Cette approche a aussi débouché sur un outil pratique : le calcul par la Banque mondiale du seuil de pauvreté, qui détermine le champ des politiques publiques. Julien Damon, professeur à Sciences Po, rappelle que ce seuil a été révisé il y a quelques jours pour la troisième fois en trente ans (il est passé de 1,08 dollar par jour à l’origine à 1,25 dollar en 2005 et 1,90 dollar aujourd’hui) par la commission dirigée par Tony Atkinson, un collègue d’Angus Deaton dont les travaux sur le sujet ont compté tout autant.
La mesure subjective du bien-être
Plus récemment, dans les années 2000, Angus Deaton s’est intéressé à la mesure subjective du bien-être, là encore plus attentif au vécu des individus qu’à la théorisation de leur rationalité. « Il a par exemple montré que l’indicateur de bien-être des Américains est plus élevé le jour de la Saint-Valentin, quelle que soit la situation objective », s’amuse Marc Fleurbaey, qui explique qu’Angus Deaton a aussi montré que, au-delà d’un certain seuil de revenus, il n’y a pas de lien entre sentiment de bien-être et niveau de revenus…
Angus Deaton a réuni la somme de ses observations dans un ouvrage publié en 2013, hélas non traduit : The Great Escape – Health, Wealth, and the Origins of Inequality (La Grande Evasion : santé, richesse et les origines de l’inégalité), une sorte d’équivalent américain du Capital au XXIe siècle, de Thomas Piketty, mais plongeant plus loin dans l’histoire humaine pour analyser celle-ci comme une succession de transitions technologiques améliorant sans cesse la productivité et la santé, affranchissant ainsi un nombre croissant d’êtres humains de la pauvreté et de la maladie.

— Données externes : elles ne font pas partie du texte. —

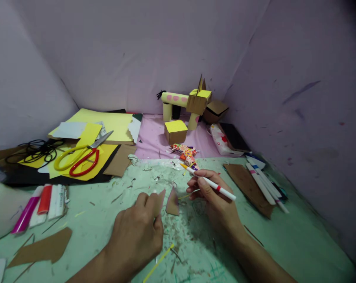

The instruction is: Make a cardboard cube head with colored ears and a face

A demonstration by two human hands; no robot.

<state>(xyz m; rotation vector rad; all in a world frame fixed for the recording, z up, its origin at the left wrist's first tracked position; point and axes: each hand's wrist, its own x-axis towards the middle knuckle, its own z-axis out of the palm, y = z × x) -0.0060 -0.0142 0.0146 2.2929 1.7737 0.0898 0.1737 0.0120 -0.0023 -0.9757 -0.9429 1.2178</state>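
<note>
In my left hand [139, 230], fingers closed, is a small cardboard piece [160, 202] whose pointed end shows above the thumb. A second small pointed cardboard piece [172, 202] lies on the green table just right of it. My right hand [214, 192] pinches a white marker [209, 181] with a red band; its yellow-orange end points up and left, off the table. Farther back stands an animal figure [178, 98] made of yellow tubes with pink spots and a box head. A small cardboard block [176, 132] with a yellow top sits in front of it.
Scissors [83, 155] with yellow and red handles lie on paper sheets [107, 124] at left, near a black cord [37, 151]. Glue tubes [45, 202] lie in front. At right are a cardboard strip [248, 186], several markers [262, 184] and a phone [233, 135].
</note>
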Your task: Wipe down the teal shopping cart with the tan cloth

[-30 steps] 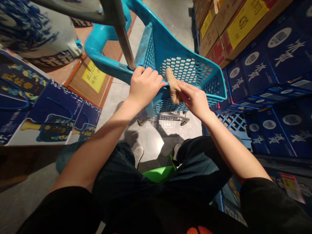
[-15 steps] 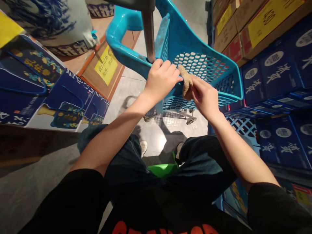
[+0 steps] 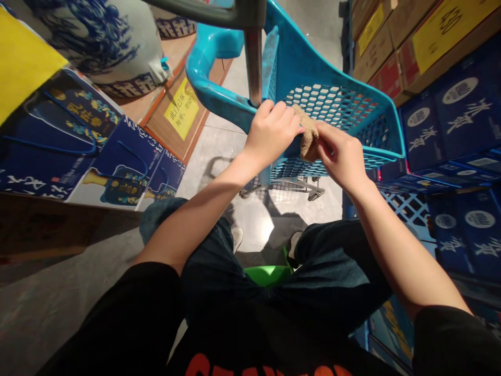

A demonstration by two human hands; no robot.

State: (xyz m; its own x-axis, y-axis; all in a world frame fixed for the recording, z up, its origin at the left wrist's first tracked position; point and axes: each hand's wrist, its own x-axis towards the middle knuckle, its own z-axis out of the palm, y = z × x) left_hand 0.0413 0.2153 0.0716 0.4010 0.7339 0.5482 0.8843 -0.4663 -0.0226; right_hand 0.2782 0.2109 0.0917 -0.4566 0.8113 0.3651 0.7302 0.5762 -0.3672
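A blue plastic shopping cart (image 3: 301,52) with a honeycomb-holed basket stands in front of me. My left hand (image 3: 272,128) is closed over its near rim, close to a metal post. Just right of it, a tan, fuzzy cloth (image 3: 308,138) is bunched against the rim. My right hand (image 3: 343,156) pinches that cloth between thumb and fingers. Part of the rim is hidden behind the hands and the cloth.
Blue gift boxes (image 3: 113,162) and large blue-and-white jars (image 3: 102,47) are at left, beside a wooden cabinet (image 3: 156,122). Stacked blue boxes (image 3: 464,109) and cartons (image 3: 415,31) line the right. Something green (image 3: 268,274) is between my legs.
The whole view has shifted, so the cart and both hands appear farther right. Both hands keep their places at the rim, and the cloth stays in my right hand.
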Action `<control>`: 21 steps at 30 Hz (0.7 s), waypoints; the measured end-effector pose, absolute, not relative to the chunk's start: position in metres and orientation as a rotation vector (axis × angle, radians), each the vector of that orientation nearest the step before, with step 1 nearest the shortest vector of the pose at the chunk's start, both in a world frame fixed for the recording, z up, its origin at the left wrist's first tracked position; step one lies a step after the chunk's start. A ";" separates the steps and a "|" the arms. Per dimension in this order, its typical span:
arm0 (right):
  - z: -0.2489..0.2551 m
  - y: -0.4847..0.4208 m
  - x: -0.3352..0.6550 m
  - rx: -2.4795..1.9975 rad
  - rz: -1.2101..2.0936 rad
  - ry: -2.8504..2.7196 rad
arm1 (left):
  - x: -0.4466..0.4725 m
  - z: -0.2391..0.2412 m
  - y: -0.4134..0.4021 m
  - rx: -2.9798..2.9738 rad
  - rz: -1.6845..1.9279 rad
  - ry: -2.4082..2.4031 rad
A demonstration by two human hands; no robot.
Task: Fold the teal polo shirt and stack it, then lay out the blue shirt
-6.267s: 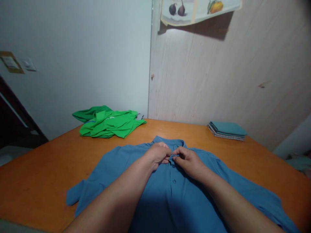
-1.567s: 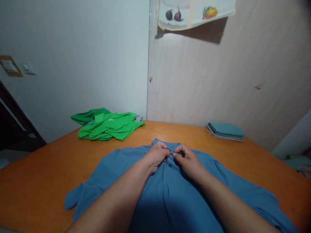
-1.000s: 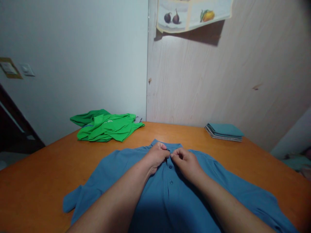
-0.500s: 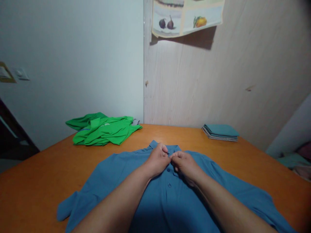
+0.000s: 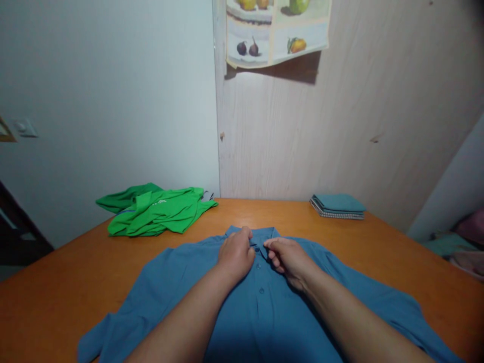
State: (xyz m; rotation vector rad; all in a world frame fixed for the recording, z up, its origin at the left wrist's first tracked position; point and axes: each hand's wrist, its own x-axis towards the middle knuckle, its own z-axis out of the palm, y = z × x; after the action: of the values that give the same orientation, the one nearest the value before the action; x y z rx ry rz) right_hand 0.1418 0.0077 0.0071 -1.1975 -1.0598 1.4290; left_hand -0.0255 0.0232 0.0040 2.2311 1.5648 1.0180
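Note:
A blue collared shirt [image 5: 242, 312] lies spread face up on the table, its sleeves out to both sides. Small dark buttons run down its front, and a button [image 5: 261, 290] shows below my hands. My left hand [image 5: 237, 254] is closed on the left side of the neck opening, just under the collar [image 5: 260, 234]. Across the gap, my right hand [image 5: 288, 259] pinches the right front edge near the collar between thumb and forefinger. The left fingertips are partly hidden behind the hand.
A crumpled green garment [image 5: 162, 212] lies at the table's back left. Folded cloths [image 5: 338, 205], blue-green on top with checked edges below, are stacked at the back right. The orange-brown table [image 5: 49, 282] meets the wall behind, where a fruit poster [image 5: 278, 35] hangs.
My hands were together at the top buttons and are now a little apart, with the neck opening showing between them. The camera view has tilted up and shifted slightly right.

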 end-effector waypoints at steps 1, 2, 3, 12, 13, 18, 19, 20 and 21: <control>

Mais ce bel optimisme est aussitôt tempéré par l’observation que tous les hommes ne bénéficient pas de ces transitions en même temps ; ce qui creuse régulièrement d’immenses fossés d’inégalités au sein de l’humanité, fossés que seul le temps efface… jusqu’à la prochaine transition. Nous sommes, actuellement, au beau milieu d’un tel fossé.